Qualche mese fa mi è venuta voglia di provare a disegnare.
Non era uno dei miei passatempi da bambina. Mi rivedo sdraiata sul pavimento a costruire città e storie con i mattoncini. Ricordo infiniti pomeriggi ad esplorare il mondo al di là del muro di cinta, che scavalcavo attratta come da una calamita dal senso di mistero di ciò che non avevo ancora visto. O immersa nei libri di mia madre da ragazzina, immagine anche questa sconosciuta e lontana, di cui cercavo indizi in quelle pagine che aveva letto qualche decennio prima di me.
Non mi sono mai considerata una persona creativa.
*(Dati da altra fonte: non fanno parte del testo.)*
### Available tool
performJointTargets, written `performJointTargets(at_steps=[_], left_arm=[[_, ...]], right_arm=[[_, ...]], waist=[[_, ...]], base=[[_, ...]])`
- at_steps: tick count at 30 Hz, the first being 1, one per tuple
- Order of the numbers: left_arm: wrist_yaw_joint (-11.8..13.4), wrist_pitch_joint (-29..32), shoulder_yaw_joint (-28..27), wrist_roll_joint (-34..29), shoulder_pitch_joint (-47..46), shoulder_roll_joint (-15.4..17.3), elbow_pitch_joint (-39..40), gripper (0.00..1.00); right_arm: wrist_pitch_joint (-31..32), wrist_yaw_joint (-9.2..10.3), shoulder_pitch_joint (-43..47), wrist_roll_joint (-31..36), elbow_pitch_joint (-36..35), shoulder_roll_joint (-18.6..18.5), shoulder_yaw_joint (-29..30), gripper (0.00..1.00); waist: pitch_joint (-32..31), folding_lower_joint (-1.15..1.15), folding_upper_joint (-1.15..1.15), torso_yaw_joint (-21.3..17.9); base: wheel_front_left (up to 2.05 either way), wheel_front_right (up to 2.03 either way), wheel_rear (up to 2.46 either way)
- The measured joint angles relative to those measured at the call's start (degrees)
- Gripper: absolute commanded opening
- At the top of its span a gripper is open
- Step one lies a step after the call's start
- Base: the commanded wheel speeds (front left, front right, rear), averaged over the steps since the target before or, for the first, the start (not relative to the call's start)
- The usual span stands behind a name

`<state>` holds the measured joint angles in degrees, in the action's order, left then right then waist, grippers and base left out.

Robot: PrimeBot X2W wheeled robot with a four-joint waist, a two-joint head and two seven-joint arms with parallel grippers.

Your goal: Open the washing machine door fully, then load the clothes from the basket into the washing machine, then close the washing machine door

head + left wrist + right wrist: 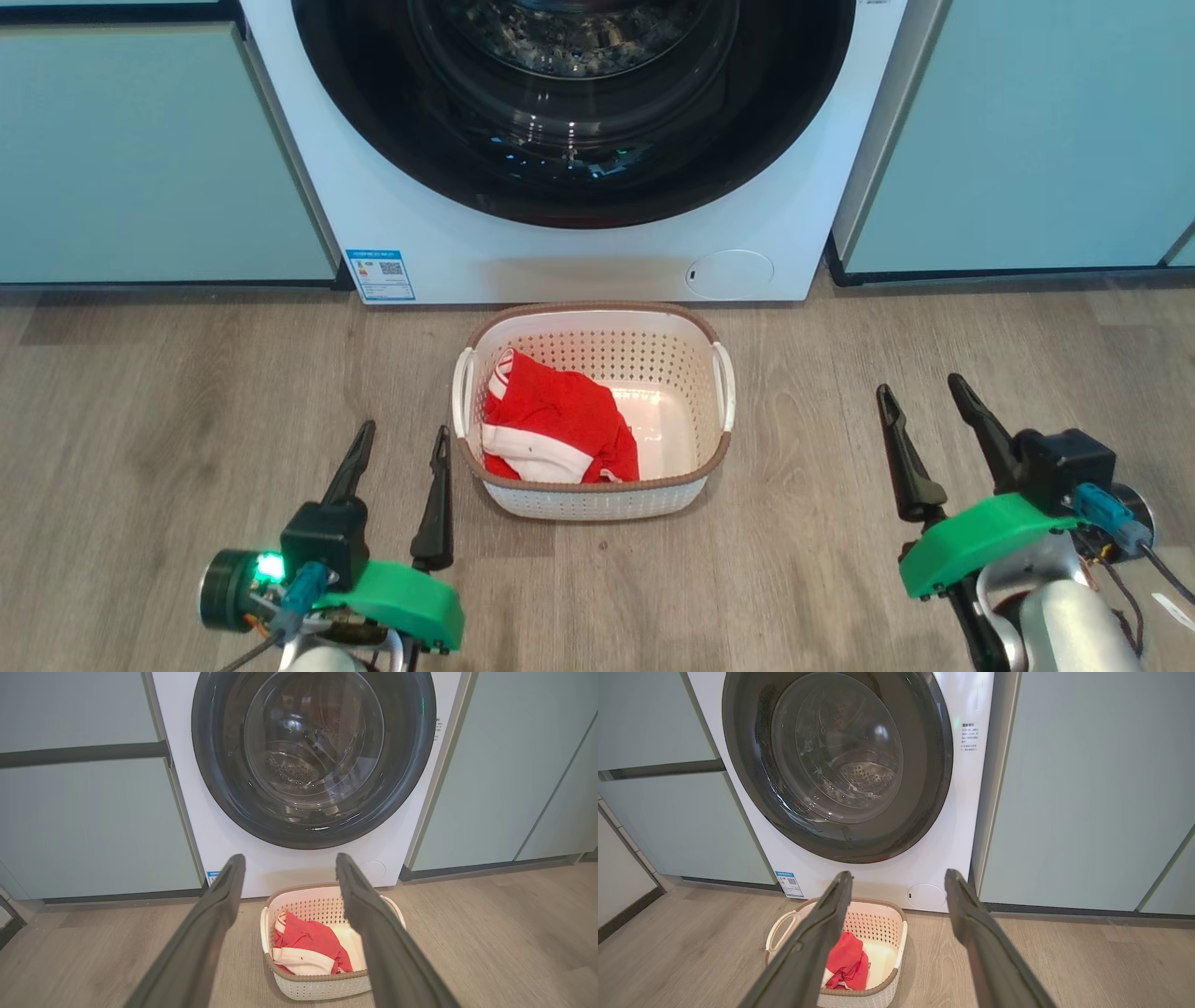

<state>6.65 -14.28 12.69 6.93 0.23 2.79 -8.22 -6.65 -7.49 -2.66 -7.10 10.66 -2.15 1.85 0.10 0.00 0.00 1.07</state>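
You have a floor (140, 420) of grey-brown wood-look planks, their grain running left to right across the near ground. On the far side stand pale teal cabinets with flat, matt fronts: a left cabinet (140, 159) and a right cabinet (1027, 131), well apart. A dark plinth (168, 283) runs along the foot of each, where it meets the floor. A dark horizontal recess (84, 753) splits the left cabinet into upper and lower fronts, and a thin seam (558, 784) divides the right one into two doors. At the far left you can see a white panel (616, 868). The light is soft and even, with faint shadow along the cabinet feet.
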Motion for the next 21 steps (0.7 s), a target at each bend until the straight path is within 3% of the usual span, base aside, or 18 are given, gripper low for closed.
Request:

Probabilmente perché associavo a questa parola l’idea di una legittimazione legata al riconoscimento pubblico ed economico.
Chi ti credi di essere? Cosa credi di avere di così eccezionale? Non sei un genio e con la creatività non ci camperai mai, quindi puoi anche lasciar perdere prima di iniziare.
Nessuno me lo ha detto in maniera esplicita, ma in qualche modo è quello che ho assorbito dall’ambiente in cui sono cresciuta. Bisogna studiare per avere bei voti, scegliere un lavoro solido, avere un obiettivo pratico.
Dedicare le proprie energie a qualcosa di produttivo. Ed è esattamente quello che ho fatto.
Poi un giorno sono tornata a casa con un album di fogli bianchi, una matita e una gomma. Ho cercato online un manuale con qualche spunto da cui partire. E ho iniziato.
È strano, mettere mano ad un’attività dimenticata da chissà quanto tempo.
È strano, mettere mano a qualcosa senza chiederti quale sarà il risultato.
Ma è anche molto liberatorio, e mi ha insegnato parecchie cose.